#### COLLECTED MATERIAL
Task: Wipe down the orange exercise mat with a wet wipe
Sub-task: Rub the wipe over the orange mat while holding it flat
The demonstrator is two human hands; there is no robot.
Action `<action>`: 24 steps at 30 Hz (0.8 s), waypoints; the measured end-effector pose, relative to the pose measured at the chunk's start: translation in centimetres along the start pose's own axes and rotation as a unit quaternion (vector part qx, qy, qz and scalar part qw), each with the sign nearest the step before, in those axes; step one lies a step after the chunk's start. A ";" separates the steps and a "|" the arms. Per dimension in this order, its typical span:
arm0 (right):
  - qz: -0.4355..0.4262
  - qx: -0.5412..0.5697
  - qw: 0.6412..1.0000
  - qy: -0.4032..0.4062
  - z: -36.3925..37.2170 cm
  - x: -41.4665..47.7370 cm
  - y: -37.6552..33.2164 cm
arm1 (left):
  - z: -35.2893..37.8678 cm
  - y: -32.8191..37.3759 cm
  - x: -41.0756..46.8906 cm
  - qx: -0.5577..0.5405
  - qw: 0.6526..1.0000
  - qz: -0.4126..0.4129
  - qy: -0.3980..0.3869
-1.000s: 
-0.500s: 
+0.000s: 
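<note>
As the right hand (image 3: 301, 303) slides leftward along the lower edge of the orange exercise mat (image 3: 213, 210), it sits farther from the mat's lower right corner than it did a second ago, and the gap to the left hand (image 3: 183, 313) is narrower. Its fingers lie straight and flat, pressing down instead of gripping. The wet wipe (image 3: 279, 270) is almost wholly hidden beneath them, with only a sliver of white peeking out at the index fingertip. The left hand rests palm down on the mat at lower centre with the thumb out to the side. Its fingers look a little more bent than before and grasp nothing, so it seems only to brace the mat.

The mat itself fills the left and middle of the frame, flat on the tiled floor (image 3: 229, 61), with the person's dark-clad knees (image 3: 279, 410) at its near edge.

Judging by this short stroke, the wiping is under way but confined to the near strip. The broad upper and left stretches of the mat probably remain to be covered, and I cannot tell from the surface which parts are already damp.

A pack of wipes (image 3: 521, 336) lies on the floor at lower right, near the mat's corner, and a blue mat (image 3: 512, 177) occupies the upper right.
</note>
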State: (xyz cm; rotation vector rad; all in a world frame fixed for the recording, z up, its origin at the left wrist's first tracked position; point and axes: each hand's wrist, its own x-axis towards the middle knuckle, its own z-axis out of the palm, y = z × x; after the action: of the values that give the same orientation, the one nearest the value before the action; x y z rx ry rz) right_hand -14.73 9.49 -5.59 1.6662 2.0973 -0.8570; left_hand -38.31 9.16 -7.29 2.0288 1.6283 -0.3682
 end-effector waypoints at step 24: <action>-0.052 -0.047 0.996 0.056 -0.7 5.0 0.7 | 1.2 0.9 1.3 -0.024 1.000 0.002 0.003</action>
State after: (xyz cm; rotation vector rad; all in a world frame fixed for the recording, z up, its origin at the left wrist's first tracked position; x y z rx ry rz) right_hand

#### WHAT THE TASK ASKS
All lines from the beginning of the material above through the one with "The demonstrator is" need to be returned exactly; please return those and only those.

#### REPLY TO THE TASK
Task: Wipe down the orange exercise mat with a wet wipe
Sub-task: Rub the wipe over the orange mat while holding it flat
The demonstrator is two human hands; there is no robot.

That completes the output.